Menyatakan keprihatinan atas sanksi “pemaksaan sepihak” yang memiliki “efek mengganggu” terhadap ekonomi dunia, anggota BRICS setuju untuk mendalami “pembentukan infrastruktur penyelesaian dan penyimpanan lintas batas yang independen, BRICS Clear.”
Guna mendukung “instrumen pembayaran lintas batas yang inklusif,” mereka mendorong “penggunaan mata uang lokal dalam transaksi keuangan antara negara-negara BRICS dan mitra dagang mereka.”
Edward Fishman, peneliti senior di Columbia University dan penulis buku “Chokepoints: American Power in the Age of Economic Warfare,” mengatakan, ”BRICS akhirnya menemukan sebuah misi pemersatu: menghindari dominasi keuangan Amerika Serikat.”
“Bagi anggota-anggota BRICS yang berada di bawah sanksi AS, yaitu Rusia dan Iran, misi ini sudah menjadi prioritas nasional utama,” katanya. “Negara-negara lain seperti China melihatnya sebagai cara yang berguna untuk melindungi diri mereka dari potensi sanksi di masa depan.”
Fishman mengatakan bahwa Amerika Serikat harus menanggapi inisiatif-inisiatif BRICS dengan “serius dan bergerak untuk lebih memperkuat keunggulan dolar” karena mereka “bisa membuahkan hasil dalam satu dekade ke depan,” meski “kecil kemungkinannya inisiatif-inisiatif ini akan mengubah peran dolar secara global dalam waktu dekat.”
Mengelak dari dolar AS
Dalam pidatonya di KTT pada hari Rabu, Presiden China Xi Jinping mengatakan bahwa “reformasi arsitektur keuangan internasional” sangat mendesak, dan ia menyerukan “konektivitas” infrastruktur keuangan di antara para anggota BRICS dan perluasan Bank Pembangunan Baru, atau NDB.
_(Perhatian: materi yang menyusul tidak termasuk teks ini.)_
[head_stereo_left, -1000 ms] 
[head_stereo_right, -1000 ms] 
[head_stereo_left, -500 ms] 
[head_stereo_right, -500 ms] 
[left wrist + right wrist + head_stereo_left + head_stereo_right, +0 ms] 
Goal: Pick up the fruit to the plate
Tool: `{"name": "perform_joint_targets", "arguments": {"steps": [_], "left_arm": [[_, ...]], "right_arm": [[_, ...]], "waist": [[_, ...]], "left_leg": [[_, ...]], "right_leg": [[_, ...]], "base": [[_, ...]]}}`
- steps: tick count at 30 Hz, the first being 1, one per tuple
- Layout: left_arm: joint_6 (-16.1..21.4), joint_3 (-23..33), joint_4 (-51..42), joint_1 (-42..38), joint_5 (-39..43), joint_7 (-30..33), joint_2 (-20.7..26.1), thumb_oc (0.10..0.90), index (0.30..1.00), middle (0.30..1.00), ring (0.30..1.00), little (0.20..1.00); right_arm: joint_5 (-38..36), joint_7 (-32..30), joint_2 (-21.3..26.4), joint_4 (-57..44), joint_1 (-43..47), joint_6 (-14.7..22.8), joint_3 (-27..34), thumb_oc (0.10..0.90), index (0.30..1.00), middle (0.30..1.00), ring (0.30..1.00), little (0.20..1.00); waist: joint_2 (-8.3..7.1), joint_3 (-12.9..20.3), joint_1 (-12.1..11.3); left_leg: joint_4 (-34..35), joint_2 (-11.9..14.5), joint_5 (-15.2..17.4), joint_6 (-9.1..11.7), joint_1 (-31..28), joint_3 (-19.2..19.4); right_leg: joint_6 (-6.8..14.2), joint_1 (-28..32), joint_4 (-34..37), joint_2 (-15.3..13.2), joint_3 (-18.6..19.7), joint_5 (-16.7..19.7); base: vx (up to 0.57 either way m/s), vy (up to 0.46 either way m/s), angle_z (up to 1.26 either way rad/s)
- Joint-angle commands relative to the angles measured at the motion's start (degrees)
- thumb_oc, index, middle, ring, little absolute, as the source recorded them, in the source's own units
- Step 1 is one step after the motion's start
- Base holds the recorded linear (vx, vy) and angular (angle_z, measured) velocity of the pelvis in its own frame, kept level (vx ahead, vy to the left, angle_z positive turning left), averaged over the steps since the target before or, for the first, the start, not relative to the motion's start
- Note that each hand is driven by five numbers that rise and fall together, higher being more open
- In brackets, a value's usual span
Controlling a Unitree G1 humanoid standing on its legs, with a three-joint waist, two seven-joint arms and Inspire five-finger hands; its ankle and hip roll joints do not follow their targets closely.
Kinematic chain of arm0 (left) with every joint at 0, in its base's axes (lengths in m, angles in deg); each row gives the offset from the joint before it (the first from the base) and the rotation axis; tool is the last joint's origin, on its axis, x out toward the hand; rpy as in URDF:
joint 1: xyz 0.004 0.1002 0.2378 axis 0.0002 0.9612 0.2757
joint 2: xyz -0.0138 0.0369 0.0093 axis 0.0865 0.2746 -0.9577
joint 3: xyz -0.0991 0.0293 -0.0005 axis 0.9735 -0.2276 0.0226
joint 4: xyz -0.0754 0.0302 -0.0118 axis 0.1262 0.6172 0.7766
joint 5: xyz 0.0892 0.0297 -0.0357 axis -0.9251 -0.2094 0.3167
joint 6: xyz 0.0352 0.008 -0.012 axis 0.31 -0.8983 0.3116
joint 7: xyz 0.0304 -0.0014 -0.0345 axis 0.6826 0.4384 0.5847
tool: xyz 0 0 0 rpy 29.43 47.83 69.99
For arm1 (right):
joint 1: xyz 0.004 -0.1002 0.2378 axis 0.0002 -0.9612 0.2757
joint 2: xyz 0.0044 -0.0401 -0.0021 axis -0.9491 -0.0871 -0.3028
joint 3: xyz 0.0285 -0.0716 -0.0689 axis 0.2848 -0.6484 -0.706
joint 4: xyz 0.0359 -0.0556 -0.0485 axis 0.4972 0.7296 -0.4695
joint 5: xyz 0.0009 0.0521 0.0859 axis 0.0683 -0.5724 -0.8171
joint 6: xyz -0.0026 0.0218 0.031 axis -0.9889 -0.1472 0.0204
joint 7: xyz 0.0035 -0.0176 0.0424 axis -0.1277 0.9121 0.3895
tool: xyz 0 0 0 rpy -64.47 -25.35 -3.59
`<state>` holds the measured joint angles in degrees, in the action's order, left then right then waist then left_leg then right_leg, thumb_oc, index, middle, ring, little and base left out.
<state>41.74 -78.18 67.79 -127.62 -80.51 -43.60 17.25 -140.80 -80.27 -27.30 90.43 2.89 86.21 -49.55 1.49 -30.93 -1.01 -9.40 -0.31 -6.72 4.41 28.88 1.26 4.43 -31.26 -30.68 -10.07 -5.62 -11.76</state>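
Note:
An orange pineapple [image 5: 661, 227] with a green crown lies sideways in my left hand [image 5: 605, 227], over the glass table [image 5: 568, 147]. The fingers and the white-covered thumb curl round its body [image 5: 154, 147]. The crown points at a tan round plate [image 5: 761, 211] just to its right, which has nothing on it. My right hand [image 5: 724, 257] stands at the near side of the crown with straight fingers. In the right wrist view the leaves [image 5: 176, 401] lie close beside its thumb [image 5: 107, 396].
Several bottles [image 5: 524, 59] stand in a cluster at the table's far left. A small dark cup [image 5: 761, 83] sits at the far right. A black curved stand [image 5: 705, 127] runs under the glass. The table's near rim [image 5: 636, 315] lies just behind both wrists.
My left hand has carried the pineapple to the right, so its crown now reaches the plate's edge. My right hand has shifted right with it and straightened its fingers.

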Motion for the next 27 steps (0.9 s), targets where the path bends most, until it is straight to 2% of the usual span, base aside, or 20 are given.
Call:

Berkantor pusat di Shanghai, NDB didirikan oleh lima anggota awal BRICS pada tahun 2015. NDB berfungsi sebagai lembaga keuangan alternatif untuk Bank Dunia dan Dana Moneter Internasional (IMF).
Tom Keatinge, direktur pendiri Pusat Keuangan dan Keamanan di Royal United Services Institute, mengatakan bahwa China akan cenderung bergabung dengan sistem keuangan baru yang didukung oleh Rusia.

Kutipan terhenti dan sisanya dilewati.